Maiden city is offering both cultural celebration and examination in its Barack Obama-backed year of culture proposal
DERRY – LONDONDERRY – Doire – the city on the Foyle has never been short of names. But the political, cultural and even sectarian importance that attaches to the name has, so far, served to show to outsiders the contested perceptions its own citizens have. No longer.
The city’s cultural community has linked with its people at local community level in an unprecedented manner to bid for the UK’s first-ever city of culture in 2013, which will be announced tonight.
Derry is competing with Birmingham, Norwich and Sheffield.
James Kerr, executive director of the Verbal Arts Centre, explains that Derry “has loads of history, but it is contentious history”.
The city of culture bid offers a chance to “crack the cultural code” to offer “purposeful inquiry” into what has happened inside and outside the famous city walls either 300 or just 30 years ago.
“Derry is offering both cultural celebration and examination. We could be a model for elsewhere,” he argues. “Prejudice is defeated firstly intellectually, then legally and – finally – emotionally. And that is where culture comes in.”
The outgoing mayor of Derry, a Sinn Féiner and one-time republican prisoner Paul Fleming, summed up the mood: “We are all Derry now, and the bid for the year of culture is about who we have become, not who we were.”
The city has more than its fair share of backers from the world of politics and the arts and the area in between where they overlap.
As expected, those with Derry blood in their veins – like Phil Coulter and Dana – are to the fore. But the impressive list of backers includes some rather more unlikely names.
“For too long Derry has been associated with its recent past. The city of culture designation would allow people to go beyond the perception, experience the real Derry and appreciate it as a unique place of talent, creativity and warmth.” So says actor Gabriel Byrne.
Add to that the names of the outgoing Belfast lord mayor Naomi Long, Peter Robinson and Martin McGuinness, Brian Cowen and even Barack Obama, and it is clear the extent to which the city’s famed political pedigree has reached beyond the confines to engage powerful support.
The bid effort is spearhead by “cultural broker” Peter Jenkinson, the bid team’s special adviser.
He tells it as it is: “The city is buzzing. It’s feeling different as well as looking different. I feel this is the winning bid.” This is as far from spin or cliche as is possible as the city is indeed taking on a new look.
The former Ebrington military base on the east bank of the mighty Foyle, home to the paratroopers who opened fire on Bloody Sunday, is now being redeveloped to include a gallery, modern art centre, studios, bars, hotels and commercial outlets.
Its army parade ground will by next summer be an open-air events venue bigger than London’s Trafalgar Square.
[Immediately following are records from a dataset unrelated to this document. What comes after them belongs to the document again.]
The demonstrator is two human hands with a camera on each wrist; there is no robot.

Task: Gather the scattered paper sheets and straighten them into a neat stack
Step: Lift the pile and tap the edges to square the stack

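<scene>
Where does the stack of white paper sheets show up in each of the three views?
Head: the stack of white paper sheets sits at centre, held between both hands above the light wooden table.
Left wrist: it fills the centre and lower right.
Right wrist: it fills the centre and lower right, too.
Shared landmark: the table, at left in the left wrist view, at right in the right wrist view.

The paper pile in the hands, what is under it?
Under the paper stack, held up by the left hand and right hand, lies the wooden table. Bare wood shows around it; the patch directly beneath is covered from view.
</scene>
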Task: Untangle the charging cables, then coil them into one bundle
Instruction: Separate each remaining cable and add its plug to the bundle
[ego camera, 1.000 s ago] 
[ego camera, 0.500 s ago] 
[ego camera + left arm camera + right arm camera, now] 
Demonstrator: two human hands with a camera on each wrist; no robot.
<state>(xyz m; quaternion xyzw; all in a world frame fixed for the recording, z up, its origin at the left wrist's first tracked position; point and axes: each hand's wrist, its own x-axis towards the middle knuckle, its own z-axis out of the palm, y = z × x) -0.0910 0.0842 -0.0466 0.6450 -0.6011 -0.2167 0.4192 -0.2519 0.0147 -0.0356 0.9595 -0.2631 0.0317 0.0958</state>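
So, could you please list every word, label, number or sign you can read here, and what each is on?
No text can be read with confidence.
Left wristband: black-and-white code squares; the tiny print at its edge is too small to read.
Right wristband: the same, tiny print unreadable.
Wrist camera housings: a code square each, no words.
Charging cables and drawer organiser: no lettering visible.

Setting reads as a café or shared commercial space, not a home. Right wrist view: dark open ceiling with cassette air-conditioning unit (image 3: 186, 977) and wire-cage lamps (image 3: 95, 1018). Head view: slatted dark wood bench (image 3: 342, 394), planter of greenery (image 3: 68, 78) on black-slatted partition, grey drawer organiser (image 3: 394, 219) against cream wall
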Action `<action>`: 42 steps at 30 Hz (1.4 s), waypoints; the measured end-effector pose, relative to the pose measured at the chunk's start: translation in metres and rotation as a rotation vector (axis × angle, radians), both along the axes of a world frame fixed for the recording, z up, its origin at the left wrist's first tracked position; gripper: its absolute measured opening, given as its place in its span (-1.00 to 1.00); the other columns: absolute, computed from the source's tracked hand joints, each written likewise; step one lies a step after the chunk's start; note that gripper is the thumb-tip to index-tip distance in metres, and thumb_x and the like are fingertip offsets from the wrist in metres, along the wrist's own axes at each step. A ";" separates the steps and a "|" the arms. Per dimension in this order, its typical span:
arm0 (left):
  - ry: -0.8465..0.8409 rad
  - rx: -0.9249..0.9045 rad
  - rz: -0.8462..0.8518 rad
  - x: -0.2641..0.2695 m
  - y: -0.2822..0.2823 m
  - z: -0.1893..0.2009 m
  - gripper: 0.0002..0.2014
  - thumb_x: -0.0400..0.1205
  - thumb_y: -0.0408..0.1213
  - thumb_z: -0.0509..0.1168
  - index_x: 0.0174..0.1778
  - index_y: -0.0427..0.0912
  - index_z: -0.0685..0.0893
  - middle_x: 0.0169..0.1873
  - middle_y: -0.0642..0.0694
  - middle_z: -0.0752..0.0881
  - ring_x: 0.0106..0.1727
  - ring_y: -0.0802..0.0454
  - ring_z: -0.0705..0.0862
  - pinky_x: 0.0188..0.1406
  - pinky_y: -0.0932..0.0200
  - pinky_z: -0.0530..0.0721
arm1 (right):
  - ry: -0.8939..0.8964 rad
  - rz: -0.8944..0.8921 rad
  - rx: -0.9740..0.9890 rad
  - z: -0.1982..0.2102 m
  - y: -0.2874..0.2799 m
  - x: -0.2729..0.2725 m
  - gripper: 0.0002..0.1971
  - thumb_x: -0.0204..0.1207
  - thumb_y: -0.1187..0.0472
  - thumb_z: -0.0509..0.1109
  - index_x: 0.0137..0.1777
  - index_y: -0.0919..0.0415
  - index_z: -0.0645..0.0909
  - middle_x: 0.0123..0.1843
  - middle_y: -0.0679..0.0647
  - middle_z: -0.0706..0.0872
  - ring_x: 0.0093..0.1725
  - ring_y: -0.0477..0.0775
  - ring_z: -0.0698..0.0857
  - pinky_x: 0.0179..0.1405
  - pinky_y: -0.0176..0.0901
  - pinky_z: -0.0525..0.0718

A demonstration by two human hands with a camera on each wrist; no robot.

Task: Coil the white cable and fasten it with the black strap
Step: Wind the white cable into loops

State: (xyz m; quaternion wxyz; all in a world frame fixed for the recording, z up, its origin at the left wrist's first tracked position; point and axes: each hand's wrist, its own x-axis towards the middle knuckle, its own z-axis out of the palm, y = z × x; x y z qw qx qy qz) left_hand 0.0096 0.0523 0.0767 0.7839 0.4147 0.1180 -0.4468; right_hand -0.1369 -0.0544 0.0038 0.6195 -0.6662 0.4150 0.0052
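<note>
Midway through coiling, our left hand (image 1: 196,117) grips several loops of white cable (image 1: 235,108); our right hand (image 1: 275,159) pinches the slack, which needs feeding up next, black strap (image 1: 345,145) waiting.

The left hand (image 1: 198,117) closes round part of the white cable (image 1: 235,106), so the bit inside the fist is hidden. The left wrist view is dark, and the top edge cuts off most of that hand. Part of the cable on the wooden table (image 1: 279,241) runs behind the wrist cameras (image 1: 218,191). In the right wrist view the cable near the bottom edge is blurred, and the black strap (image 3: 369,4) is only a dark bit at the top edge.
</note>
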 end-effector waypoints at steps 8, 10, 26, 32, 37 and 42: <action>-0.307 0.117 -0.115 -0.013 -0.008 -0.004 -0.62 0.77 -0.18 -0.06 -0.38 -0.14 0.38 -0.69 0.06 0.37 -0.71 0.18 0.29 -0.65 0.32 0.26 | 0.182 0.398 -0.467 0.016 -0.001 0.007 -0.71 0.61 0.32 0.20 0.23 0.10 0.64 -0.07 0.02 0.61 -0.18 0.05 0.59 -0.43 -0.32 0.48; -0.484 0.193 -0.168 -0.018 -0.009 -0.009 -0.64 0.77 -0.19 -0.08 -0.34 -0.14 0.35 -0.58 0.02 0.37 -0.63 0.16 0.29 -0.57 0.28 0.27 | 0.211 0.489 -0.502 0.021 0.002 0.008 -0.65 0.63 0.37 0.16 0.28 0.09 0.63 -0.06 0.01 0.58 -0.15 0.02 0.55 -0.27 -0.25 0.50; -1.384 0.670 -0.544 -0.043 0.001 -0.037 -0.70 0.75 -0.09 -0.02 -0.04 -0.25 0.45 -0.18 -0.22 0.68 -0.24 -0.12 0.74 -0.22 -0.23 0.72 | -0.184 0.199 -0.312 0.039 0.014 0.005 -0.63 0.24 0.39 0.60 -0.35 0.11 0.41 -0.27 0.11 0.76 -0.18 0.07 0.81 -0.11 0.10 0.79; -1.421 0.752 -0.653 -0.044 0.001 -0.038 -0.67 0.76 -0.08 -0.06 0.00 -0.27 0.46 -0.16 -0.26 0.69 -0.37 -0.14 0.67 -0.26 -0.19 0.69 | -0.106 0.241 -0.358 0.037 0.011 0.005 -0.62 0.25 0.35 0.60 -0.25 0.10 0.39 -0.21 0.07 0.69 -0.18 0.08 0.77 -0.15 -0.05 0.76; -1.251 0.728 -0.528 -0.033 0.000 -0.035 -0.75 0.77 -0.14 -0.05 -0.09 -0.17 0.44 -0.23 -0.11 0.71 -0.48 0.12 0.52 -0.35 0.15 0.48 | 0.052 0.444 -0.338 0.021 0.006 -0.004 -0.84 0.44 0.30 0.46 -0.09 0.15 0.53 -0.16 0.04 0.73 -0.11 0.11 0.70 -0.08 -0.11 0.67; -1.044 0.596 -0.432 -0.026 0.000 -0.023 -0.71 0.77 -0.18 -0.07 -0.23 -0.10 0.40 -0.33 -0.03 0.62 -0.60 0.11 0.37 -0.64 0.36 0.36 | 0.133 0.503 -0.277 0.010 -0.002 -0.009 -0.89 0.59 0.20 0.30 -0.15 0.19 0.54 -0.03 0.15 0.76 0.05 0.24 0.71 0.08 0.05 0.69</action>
Nearby a new £14 million (€16.75 million) pedestrian “peace bridge”, funded by the powersharing Stormont administration and the EU shared space programme, will span the river, linking the site on the largely Protestant Waterside with the “Catholic” city side.
The city’s urban regeneration company, Ilex, which is behind the plans, views the scheme as the “step change” that culture and the arts can bring about. The scheme states boldly that Derry’s history is now firmly in the past.
The site – like the regeneration project itself – is loaded with live historical connections. It was from this point that siege was laid by King James II to the walled city in 1689, a key stand-off in the Williamite war.
Ebrington was also a key naval base during the battle of the Atlantic during the second World War. Now gifted to the local authority by Stormont, the £6 million project typifies the symbolism of the city of culture bid and the belief in the transformational power of “culture”.
Yet this is no top-down bid being pushed by an elite with local power and cash. What is now so striking about this city is the breadth and depth of public support for the city of culture bid.
While the council provides the focus and the financial backing, it is the people of Derry – 40 per cent of whom weren’t yet born on Bloody Sunday – who provide the vital emotional backing.
- The result will be announced on BBC television's The One Showtonight.